With so much attention and funding allocated to organizations working to find a cure for cancer, Behar said the Amy Foundation helps to fill a void by providing resources for early detection and treatment.

"We've made tremendous progress in the management of the disease, and we're able to extend the life expectancy while reducing the side effects and making it easier," he said. "But we haven't found a cure and there are so many different forms of cancer. There's no one pill that you can get to treat cancer. The idea is, in addition to finding a cure, to provide treatment and better management, so we can hopefully detect cancer while it's in an early stage to give women a better chance at survival."

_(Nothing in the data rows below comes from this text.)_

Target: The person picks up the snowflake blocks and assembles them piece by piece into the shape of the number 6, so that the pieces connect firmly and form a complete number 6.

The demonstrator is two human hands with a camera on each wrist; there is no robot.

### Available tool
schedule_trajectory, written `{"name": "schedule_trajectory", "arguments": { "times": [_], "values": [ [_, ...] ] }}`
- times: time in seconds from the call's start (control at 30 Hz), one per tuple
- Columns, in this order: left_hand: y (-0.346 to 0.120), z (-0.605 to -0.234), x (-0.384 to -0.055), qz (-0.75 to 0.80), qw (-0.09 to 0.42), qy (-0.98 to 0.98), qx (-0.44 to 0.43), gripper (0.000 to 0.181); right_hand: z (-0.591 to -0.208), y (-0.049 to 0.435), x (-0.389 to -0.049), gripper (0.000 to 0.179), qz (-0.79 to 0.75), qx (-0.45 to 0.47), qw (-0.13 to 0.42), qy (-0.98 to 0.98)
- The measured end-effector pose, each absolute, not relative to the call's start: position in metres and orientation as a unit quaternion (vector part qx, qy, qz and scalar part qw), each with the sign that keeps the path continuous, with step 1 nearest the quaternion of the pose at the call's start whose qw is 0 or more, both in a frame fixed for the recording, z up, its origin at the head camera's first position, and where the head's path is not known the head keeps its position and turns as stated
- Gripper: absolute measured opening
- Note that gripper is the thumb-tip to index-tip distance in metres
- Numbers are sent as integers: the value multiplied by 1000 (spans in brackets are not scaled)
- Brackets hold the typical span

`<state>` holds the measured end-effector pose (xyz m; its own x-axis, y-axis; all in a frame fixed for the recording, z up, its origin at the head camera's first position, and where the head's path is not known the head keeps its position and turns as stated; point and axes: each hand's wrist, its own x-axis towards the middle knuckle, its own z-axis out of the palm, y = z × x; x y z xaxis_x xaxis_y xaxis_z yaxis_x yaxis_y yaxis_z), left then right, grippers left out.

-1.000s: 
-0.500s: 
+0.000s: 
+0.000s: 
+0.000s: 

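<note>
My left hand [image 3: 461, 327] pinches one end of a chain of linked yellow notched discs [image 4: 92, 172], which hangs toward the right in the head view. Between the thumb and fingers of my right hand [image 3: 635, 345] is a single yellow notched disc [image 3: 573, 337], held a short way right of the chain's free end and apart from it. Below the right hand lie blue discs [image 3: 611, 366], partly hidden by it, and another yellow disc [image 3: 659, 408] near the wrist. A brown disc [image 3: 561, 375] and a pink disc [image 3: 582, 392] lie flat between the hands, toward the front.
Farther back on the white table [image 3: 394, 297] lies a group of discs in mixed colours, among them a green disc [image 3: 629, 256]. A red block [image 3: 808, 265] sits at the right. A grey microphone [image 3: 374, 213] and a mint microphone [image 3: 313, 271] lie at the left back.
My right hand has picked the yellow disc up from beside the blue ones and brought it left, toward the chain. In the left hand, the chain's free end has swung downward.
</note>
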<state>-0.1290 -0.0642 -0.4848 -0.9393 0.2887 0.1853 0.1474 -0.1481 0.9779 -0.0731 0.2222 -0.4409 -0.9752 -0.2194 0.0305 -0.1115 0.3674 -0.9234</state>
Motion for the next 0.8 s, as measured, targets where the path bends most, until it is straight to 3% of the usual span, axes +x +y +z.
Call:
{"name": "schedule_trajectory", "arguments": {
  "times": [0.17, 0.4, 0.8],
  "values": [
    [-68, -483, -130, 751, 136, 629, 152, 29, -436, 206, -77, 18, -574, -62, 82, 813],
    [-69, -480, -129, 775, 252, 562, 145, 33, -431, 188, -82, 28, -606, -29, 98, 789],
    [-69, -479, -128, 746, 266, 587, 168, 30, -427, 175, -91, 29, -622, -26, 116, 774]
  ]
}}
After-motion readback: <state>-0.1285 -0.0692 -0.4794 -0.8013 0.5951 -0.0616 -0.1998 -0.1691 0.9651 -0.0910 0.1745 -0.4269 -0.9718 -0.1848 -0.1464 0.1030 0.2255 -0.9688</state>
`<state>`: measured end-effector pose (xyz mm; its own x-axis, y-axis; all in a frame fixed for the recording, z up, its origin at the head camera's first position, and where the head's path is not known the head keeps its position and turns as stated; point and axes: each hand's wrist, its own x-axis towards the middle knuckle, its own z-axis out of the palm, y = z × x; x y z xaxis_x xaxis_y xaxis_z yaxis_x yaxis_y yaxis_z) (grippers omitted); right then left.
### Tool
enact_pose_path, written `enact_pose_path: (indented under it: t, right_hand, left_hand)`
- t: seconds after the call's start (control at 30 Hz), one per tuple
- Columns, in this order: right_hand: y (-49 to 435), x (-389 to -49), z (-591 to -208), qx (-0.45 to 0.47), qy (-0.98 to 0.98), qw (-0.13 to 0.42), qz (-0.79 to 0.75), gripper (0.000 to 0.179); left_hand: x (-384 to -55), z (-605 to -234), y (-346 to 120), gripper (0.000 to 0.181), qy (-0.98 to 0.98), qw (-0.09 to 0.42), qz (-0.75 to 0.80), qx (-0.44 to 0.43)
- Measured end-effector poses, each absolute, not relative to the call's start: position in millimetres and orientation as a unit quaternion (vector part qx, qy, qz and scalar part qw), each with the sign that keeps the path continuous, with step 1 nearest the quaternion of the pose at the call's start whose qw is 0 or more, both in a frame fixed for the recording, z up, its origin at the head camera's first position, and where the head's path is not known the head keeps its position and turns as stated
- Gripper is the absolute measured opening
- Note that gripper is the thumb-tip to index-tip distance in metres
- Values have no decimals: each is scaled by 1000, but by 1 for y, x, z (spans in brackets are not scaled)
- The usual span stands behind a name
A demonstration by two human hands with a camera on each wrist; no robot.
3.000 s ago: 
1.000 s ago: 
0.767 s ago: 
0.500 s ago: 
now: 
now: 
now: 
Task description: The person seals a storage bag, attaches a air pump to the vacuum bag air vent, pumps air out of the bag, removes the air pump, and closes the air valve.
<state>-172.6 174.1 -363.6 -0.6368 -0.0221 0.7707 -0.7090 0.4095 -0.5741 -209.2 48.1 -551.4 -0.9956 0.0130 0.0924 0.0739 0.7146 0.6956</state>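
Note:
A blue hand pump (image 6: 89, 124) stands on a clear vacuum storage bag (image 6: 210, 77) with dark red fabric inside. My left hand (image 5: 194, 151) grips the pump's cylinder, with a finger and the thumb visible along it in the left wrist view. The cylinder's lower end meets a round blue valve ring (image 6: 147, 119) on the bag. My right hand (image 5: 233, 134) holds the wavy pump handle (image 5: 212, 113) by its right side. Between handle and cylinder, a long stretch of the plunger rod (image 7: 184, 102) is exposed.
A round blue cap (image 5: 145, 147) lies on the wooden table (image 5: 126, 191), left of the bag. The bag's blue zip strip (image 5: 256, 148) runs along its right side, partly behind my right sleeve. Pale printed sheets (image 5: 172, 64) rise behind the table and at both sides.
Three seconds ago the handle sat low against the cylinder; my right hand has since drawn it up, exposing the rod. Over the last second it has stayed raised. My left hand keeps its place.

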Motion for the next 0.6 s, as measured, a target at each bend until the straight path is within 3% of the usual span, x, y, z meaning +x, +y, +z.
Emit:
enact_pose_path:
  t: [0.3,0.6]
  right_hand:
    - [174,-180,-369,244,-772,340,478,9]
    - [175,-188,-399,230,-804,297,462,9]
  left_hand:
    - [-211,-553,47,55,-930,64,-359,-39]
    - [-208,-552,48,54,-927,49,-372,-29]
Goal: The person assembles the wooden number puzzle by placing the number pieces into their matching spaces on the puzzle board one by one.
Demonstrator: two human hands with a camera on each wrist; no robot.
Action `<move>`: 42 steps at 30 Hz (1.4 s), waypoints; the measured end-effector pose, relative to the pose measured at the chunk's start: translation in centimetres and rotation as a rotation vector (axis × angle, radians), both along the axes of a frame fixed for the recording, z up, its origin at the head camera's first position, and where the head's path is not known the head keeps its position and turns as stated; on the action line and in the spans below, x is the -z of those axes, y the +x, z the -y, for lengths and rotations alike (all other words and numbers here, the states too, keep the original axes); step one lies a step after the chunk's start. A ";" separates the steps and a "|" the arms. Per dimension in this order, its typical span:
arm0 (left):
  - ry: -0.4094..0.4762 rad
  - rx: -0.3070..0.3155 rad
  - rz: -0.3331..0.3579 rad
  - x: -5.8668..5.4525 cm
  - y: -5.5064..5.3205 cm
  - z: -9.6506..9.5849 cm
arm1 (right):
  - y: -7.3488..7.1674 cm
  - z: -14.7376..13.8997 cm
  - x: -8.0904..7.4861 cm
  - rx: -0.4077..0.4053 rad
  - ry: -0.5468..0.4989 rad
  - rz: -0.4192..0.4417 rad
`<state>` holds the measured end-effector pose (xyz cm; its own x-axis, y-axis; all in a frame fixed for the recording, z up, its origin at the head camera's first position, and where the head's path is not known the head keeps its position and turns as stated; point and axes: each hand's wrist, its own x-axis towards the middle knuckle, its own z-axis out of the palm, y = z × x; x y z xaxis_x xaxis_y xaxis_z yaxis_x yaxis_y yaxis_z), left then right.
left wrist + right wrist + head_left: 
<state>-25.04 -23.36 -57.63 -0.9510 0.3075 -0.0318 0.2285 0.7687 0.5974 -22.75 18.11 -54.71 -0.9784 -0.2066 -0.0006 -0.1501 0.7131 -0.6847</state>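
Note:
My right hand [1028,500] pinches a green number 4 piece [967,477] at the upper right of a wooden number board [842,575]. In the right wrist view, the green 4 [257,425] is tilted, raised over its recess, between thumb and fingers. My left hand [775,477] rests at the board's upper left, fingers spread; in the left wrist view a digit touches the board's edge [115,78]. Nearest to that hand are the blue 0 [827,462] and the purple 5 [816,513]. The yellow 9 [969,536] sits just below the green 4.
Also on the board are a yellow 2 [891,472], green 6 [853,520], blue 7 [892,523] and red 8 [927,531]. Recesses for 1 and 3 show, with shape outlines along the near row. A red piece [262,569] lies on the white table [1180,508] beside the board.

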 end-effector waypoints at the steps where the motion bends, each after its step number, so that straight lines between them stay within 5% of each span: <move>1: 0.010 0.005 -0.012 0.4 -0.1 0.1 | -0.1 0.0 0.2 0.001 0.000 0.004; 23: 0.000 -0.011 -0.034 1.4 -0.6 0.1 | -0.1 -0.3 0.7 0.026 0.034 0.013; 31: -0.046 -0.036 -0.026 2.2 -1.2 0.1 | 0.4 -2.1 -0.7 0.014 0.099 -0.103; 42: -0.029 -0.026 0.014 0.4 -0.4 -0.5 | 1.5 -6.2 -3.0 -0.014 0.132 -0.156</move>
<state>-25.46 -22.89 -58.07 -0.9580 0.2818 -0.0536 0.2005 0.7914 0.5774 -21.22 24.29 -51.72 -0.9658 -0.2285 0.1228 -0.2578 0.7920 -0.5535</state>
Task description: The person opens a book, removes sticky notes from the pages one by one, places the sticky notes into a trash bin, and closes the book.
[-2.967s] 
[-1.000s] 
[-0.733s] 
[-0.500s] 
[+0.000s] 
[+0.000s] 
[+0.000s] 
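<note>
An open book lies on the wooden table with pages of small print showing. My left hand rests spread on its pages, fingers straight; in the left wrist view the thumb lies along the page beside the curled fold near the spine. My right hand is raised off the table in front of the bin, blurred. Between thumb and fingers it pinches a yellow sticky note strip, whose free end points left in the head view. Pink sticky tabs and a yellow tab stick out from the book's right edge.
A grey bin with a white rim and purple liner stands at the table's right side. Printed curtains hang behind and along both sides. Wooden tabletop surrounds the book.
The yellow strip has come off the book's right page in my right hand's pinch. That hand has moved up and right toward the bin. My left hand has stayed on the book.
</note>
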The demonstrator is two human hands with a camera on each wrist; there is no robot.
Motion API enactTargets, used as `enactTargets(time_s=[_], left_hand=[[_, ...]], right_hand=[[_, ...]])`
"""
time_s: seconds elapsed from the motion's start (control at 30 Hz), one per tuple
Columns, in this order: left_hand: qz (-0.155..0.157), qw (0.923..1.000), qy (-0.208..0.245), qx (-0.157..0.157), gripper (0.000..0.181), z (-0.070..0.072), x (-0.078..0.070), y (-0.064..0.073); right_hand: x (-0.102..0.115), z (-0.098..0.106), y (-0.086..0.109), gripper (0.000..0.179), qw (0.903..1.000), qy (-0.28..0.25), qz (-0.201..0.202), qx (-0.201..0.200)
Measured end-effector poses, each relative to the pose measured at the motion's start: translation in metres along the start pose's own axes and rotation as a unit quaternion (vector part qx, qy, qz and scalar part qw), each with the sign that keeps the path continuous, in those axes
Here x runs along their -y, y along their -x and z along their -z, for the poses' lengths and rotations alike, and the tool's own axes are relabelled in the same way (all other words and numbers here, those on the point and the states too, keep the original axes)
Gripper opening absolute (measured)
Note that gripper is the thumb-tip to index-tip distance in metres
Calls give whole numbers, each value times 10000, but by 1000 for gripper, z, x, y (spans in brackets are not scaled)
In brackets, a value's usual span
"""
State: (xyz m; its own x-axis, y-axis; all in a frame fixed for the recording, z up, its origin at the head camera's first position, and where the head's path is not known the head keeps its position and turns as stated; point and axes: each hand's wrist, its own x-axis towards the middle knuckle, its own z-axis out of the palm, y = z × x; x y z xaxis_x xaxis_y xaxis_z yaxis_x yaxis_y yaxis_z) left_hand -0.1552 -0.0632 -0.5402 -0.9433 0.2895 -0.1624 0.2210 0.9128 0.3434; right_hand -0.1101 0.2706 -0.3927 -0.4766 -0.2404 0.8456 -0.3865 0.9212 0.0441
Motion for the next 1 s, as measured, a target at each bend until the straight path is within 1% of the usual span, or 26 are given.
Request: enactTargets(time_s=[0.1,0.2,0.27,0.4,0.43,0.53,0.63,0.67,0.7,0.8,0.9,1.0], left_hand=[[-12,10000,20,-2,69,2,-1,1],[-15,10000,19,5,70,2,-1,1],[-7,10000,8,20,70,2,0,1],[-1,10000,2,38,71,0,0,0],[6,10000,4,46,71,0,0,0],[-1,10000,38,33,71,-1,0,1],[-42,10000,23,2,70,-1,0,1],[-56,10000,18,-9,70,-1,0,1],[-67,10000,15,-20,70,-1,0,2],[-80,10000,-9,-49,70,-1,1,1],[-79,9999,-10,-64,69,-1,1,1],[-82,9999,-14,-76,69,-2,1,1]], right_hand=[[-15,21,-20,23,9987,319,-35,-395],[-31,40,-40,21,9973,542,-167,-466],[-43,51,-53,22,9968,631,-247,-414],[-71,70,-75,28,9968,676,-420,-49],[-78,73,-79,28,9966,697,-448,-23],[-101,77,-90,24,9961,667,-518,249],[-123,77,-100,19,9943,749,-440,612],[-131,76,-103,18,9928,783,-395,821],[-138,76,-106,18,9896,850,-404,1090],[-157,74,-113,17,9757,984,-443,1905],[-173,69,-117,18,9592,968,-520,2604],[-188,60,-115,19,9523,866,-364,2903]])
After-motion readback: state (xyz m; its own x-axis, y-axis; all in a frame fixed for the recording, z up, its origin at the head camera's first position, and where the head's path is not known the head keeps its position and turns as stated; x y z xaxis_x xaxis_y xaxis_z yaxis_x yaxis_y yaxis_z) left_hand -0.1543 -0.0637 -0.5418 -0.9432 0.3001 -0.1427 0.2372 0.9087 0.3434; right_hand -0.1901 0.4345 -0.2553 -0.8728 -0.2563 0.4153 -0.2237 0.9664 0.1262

To help fund the mission of the foundation, the 5th Annual Bike Ride for Amy will be held on June 3, originating at South Brunswick High School.

The ride features three courses:

  • A 25-mile route that is a very flat, easy ride for all levels, running through Plainsboro and South Brunswick.
  • A 35-mile route that is more challenging and includes the hills on Herrontown and Coppermine Roads.
  • A 50-mile route that is very challenging with 2,700 feet of climbing, including the above climbs and Sourland Mountain.

Halter's Cycles in Monmouth Junction will give a 10 percent discount on bicycle tune-ups to all Bike Ride for Amy registrants.  Entry costs $25 and includes a t-shirt, water bottle and wrist band.  

The foundation is also asking all participants to raise a minimum of $140, including the entry fee, which is the cost of a mammogram for an uninsured woman. Riders who raise $420, the cost of three mammograms, will receive a beautifully designed cycling jersey or matching cycling shorts. All participants who raise at least $840, the cost of six mammograms, will receive both the Bike Ride for Amy cycling jersey and the cycling shorts.         

All riders will be provided with a Bike Ride for Amy t-shirt. Beverages and snacks will be provided at the start of the ride and at a rest stop along each of the three routes.

"I think we're doing the right thing and we're helping women that otherwise might not have had the resources to get answers," Behar said. "We're going in a number of directions raising funds to give to hospitals for more programs and increasing the base of the women that we can help by expanding geographically to different locations. It makes it easier for women throughout this area to get treatment and we've also started providing additional services. These are all very good things and we've seen encouraging growth over the last five years since we held the first Bike Ride for Amy."